A national organization called RentStrike2020 has put out an online petition seeking rent relief across the nation.
"Our initial demand is simple: every governor, in every state, must do what is necessary to ensure a two-month freeze on the payment of rent, residential mortgages, and utility bills (including sanitation, power, water, gas, and internet services) to allow working families to do what is necessary to prepare for the difficult social measures required to flatten the outbreak curve," the petition read.
New York State is also mulling a bill that would forgive rent and mortgage payments for 90 days.
"We need to take urgent and critical action now to suspend and forgive rents for people who are in need of assistance during the pandemic," said Senate Deputy Minority Leader Michael Gianaris, D-Queens, who co-sponsored the legislation. "The time has come where the paychecks have stopped coming."
Susanna Blankley, campaign coordinator with the Right to Counsel NYC Coalition, said she expects rent strikes to proliferate in New York City, now the U.S. epicenter of the pandemic.
"We have to cancel rent, and if the governor isn't going to do it, we have a huge base of people ready to organize," she said. "If we have thousands of people who couldn't pay rent April 1, we'll have millions in May."
Rent strikes have also been called in California and elsewhere.

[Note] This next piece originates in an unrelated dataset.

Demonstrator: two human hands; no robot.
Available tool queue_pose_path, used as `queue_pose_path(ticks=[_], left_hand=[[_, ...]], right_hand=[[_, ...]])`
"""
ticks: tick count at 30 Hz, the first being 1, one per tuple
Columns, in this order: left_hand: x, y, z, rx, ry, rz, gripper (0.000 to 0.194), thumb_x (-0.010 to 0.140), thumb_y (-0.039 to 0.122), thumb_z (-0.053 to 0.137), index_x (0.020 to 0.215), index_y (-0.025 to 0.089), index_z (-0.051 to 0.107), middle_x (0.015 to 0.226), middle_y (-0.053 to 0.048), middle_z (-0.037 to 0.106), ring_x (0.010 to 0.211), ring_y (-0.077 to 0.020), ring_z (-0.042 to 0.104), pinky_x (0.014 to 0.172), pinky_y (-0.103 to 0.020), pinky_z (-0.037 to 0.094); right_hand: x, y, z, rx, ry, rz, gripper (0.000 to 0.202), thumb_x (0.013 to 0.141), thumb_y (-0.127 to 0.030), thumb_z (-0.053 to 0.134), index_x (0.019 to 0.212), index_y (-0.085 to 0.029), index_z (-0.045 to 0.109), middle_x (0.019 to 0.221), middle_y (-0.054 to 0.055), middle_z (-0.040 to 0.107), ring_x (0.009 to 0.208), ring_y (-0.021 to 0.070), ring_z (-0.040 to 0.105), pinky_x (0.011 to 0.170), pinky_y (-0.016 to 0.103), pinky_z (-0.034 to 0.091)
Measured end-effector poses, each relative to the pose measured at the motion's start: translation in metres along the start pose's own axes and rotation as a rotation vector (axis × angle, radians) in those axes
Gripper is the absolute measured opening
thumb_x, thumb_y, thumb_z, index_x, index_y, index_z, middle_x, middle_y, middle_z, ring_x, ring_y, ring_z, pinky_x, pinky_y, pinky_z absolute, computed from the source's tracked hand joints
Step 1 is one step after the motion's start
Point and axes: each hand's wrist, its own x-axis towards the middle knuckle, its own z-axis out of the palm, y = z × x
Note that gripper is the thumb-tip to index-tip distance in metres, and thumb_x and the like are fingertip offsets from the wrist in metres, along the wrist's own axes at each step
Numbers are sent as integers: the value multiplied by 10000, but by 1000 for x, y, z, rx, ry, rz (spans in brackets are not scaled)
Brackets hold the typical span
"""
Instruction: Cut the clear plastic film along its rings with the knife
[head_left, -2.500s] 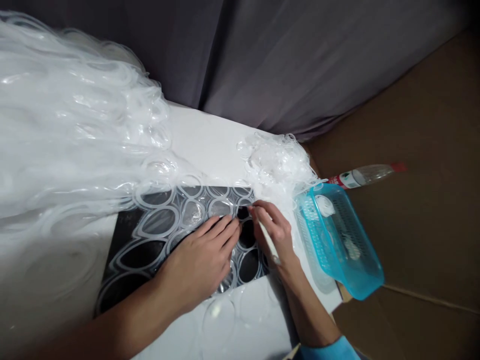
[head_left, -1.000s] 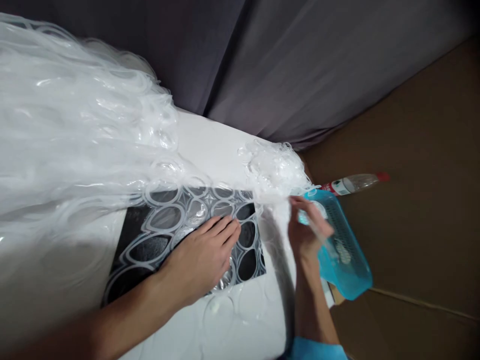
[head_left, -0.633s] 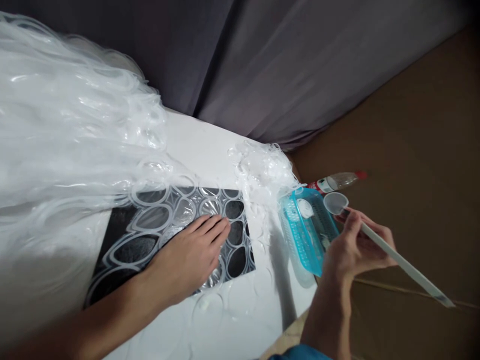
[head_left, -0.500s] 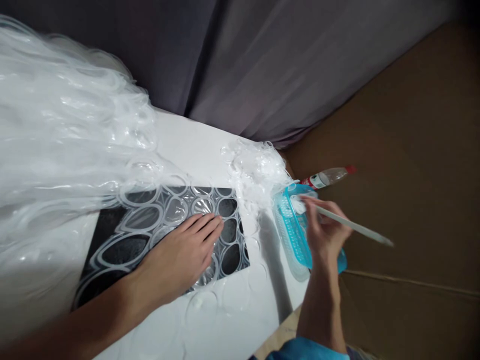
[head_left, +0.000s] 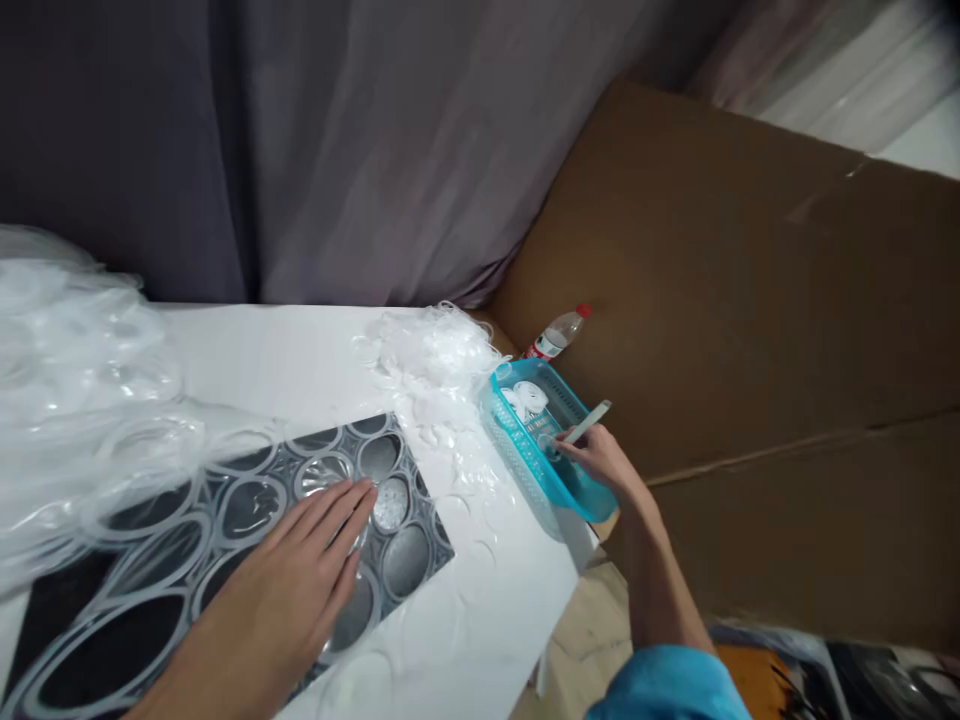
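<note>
The right hand [head_left: 596, 458] pinches a thin white tool [head_left: 589, 421] over the blue plastic basket [head_left: 551, 440]. The left hand [head_left: 289, 585] lies flat, fingers together.

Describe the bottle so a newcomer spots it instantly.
Find the big brown panel on the right. Near its left edge, just past the far end of the blue basket, is a clear bottle. Its red cap and red-and-white label set it apart.

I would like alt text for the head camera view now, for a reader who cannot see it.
A left hand lies flat on a black sheet with pale rings, while the right hand holds a pale stick-like tool over a blue basket. A tangled white heap lies nearby on the white table; a red-capped bottle is behind the basket.
</note>
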Motion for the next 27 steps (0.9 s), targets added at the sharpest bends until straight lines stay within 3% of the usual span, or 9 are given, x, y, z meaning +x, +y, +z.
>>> queue_pose_path(ticks=[5,11,14,19,27], left_hand=[[3,0,-4,8,8,28,642,1097,269,478,1734,239,406,1641,-61,617,1489,-266,585,1239,-472,467],[3,1,-8,26,-63,3,599,1109,316,505,1700,222,468,1671,-55,585,1520,-266,551,1266,-459,451],[2,2,-9,45,-63,5,560,1105,277,500,1658,190,528,1672,-62,583,1520,-262,549,1269,-461,443],[1,6,-9,79,-75,-7,508,1108,245,470,1594,183,605,1655,-78,601,1521,-271,554,1286,-491,430],[-8,13,-16,139,-81,-19,596,1042,131,444,1631,137,539,1732,-172,482,1581,-341,489,1288,-575,433]], right_hand=[[6,7,19,42,31,-21,318,870,-442,794,1027,-178,876,1067,142,854,987,319,793,846,341,567],[-5,-17,27,-192,84,-42,277,933,-409,744,780,-183,787,818,136,803,741,257,728,636,300,423],[-8,-23,28,-273,71,-96,273,945,-356,713,726,-192,716,754,114,763,674,220,664,616,309,357],[-2,-18,33,-275,36,-147,220,944,-338,664,775,-198,658,752,72,724,673,193,608,629,296,339],[7,-4,37,-163,20,-217,341,955,-462,626,737,-200,627,695,53,672,637,193,563,616,299,350]])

Jeff Cronrod, who represents the American Apartment Owners Association, the landlord trade group, said most landlords are willing to be flexible.
"We polled our members and close to 80% are willing to discuss or give forbearance, they understand the problem," he said. "It's appalling to me, in an age where we should be working together to solve an international global problem, to say 'let's bring down the banks, let's bring down the landlords, let's bring down the government.'"
Eric Sussman, a professor in accounting at UCLA who's also a managing partner of a real estate firm, thinks as the economy worsens, more renters will forego payments.
"If renters are truly able to pay and decide not to, that'll lead to far greater problems," he said. "If every tenant says screw it, we can have systemic collapse that can result in additional job losses, longer recovery, and a worse outcome."